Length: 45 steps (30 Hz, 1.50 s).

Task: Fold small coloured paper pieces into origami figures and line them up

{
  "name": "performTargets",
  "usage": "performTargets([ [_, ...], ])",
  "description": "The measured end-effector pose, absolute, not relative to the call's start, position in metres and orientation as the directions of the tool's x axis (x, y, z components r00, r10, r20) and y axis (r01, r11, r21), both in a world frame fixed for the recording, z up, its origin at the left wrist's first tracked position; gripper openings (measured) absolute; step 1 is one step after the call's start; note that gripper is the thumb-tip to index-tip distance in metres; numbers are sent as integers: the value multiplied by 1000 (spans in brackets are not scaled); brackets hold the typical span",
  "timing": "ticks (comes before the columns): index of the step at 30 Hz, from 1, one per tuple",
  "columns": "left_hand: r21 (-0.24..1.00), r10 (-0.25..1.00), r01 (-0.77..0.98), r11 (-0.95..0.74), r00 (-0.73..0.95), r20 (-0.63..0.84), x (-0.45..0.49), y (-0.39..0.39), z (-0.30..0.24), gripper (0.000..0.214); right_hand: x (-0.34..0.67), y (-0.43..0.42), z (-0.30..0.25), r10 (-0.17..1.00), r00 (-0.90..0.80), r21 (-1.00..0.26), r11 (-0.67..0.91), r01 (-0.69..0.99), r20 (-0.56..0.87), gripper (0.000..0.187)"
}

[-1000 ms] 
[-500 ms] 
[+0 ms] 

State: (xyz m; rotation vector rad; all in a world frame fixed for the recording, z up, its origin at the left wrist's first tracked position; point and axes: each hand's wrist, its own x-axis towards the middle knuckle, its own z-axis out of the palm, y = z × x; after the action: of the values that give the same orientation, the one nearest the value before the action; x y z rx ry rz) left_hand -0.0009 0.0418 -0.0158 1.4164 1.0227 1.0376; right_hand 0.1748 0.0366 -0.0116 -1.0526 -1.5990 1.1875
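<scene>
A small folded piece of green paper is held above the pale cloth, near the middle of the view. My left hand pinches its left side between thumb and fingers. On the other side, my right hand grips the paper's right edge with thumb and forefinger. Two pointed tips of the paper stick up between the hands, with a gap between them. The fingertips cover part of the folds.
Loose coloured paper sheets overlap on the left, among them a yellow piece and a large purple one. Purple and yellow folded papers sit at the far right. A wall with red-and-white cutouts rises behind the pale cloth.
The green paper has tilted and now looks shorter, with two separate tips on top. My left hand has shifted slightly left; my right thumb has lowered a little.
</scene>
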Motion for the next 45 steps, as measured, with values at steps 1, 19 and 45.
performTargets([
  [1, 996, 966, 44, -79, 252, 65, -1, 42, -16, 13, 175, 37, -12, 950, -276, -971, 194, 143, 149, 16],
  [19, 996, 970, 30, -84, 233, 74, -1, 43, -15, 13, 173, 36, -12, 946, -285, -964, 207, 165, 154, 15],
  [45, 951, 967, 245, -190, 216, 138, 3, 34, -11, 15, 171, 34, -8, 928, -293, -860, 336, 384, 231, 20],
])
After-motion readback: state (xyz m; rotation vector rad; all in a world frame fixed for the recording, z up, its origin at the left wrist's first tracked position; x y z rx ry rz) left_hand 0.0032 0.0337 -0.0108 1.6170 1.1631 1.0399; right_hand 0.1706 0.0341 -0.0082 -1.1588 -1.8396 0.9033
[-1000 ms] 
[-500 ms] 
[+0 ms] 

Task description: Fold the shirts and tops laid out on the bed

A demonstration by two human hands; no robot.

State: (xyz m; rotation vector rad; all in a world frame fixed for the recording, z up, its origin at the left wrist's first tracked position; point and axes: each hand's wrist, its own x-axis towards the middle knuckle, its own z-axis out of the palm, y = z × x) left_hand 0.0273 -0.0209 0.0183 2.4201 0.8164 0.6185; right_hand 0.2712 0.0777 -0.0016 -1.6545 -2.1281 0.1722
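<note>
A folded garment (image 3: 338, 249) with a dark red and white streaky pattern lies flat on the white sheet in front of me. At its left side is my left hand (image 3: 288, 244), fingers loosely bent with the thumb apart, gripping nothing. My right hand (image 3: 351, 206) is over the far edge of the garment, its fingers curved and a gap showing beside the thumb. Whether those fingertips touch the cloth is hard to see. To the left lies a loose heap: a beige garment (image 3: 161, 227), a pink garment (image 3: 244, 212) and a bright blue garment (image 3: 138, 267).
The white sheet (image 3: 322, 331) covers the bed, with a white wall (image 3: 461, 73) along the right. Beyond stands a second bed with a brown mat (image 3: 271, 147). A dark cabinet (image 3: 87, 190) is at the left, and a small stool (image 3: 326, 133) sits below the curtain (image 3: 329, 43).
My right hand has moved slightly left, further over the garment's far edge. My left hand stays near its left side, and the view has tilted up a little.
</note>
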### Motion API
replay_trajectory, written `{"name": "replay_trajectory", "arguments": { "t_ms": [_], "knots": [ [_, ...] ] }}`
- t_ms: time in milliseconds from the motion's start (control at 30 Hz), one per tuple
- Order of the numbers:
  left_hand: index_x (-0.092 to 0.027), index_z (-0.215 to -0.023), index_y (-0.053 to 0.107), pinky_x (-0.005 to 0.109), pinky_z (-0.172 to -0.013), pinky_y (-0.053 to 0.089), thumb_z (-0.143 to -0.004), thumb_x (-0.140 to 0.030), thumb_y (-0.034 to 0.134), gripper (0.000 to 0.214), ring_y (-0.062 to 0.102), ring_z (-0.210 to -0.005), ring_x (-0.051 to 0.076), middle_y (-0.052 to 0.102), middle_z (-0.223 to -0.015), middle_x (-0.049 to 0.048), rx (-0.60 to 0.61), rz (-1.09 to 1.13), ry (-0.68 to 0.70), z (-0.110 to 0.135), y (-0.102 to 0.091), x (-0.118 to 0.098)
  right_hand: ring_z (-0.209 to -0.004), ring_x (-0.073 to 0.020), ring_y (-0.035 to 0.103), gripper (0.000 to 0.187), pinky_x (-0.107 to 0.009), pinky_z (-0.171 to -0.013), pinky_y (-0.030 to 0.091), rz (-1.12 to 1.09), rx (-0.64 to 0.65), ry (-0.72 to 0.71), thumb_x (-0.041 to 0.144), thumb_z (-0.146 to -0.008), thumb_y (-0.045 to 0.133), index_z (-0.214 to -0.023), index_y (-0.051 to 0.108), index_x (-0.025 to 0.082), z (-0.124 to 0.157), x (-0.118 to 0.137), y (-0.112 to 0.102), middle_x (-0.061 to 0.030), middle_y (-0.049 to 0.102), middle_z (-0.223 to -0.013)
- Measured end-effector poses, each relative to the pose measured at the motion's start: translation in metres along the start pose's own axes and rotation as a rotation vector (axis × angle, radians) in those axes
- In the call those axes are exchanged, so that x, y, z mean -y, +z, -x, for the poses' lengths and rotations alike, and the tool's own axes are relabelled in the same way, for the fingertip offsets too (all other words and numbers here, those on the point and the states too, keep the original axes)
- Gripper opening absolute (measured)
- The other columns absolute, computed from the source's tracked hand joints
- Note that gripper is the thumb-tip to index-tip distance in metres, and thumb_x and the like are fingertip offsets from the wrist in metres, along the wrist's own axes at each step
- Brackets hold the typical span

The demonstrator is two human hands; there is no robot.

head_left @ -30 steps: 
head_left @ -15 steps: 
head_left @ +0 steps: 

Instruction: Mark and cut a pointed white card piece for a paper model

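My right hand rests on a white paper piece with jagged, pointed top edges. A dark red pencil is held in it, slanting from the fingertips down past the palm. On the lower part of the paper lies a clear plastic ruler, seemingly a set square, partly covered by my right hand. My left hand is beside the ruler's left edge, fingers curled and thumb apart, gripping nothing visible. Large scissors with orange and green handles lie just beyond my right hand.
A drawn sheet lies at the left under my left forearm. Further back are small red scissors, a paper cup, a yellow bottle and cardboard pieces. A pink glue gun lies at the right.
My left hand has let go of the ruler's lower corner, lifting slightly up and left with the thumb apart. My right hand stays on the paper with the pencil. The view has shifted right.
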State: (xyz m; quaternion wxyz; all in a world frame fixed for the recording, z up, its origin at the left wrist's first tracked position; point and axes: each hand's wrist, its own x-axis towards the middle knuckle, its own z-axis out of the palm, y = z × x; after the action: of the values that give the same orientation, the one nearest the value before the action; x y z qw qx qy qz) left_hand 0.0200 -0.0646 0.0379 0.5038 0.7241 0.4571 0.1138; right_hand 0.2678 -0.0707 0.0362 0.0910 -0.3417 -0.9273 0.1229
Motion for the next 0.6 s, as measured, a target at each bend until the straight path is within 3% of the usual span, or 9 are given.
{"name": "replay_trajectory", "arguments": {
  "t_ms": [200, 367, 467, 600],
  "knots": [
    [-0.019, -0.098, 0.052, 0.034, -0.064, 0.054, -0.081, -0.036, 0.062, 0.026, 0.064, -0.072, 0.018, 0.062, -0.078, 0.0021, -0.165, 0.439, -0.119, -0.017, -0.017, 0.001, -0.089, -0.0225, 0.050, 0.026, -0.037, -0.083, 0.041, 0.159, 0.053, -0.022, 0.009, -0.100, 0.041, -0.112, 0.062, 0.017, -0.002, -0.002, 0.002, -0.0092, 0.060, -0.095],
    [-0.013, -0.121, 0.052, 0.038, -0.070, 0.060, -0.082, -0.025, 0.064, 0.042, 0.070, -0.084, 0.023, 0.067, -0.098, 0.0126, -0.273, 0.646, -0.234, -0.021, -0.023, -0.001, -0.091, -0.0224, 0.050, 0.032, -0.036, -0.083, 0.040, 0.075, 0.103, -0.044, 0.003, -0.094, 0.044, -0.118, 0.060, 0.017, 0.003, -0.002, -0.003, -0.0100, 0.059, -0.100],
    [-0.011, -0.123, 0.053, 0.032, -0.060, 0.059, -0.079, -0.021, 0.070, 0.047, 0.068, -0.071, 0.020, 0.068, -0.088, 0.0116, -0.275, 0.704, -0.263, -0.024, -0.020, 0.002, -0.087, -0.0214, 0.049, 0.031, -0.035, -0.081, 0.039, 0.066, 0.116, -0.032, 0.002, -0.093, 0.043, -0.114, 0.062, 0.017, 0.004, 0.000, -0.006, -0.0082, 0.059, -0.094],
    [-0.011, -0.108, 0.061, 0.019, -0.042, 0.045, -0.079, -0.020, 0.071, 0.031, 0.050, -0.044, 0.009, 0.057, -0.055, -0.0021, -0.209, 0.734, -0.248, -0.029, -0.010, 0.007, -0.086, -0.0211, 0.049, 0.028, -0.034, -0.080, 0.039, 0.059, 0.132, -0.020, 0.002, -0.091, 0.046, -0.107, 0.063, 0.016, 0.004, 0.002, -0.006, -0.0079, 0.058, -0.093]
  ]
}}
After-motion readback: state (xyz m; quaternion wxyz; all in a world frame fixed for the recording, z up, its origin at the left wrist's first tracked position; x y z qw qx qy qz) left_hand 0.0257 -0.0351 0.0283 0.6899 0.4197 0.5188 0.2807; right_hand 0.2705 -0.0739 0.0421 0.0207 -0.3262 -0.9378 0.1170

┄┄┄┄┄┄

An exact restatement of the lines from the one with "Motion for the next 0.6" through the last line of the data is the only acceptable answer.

Task response:
Motion for the next 0.6 s, as measured, a target at each bend until the straight path is within 3% of the usual span, or 9 are given.
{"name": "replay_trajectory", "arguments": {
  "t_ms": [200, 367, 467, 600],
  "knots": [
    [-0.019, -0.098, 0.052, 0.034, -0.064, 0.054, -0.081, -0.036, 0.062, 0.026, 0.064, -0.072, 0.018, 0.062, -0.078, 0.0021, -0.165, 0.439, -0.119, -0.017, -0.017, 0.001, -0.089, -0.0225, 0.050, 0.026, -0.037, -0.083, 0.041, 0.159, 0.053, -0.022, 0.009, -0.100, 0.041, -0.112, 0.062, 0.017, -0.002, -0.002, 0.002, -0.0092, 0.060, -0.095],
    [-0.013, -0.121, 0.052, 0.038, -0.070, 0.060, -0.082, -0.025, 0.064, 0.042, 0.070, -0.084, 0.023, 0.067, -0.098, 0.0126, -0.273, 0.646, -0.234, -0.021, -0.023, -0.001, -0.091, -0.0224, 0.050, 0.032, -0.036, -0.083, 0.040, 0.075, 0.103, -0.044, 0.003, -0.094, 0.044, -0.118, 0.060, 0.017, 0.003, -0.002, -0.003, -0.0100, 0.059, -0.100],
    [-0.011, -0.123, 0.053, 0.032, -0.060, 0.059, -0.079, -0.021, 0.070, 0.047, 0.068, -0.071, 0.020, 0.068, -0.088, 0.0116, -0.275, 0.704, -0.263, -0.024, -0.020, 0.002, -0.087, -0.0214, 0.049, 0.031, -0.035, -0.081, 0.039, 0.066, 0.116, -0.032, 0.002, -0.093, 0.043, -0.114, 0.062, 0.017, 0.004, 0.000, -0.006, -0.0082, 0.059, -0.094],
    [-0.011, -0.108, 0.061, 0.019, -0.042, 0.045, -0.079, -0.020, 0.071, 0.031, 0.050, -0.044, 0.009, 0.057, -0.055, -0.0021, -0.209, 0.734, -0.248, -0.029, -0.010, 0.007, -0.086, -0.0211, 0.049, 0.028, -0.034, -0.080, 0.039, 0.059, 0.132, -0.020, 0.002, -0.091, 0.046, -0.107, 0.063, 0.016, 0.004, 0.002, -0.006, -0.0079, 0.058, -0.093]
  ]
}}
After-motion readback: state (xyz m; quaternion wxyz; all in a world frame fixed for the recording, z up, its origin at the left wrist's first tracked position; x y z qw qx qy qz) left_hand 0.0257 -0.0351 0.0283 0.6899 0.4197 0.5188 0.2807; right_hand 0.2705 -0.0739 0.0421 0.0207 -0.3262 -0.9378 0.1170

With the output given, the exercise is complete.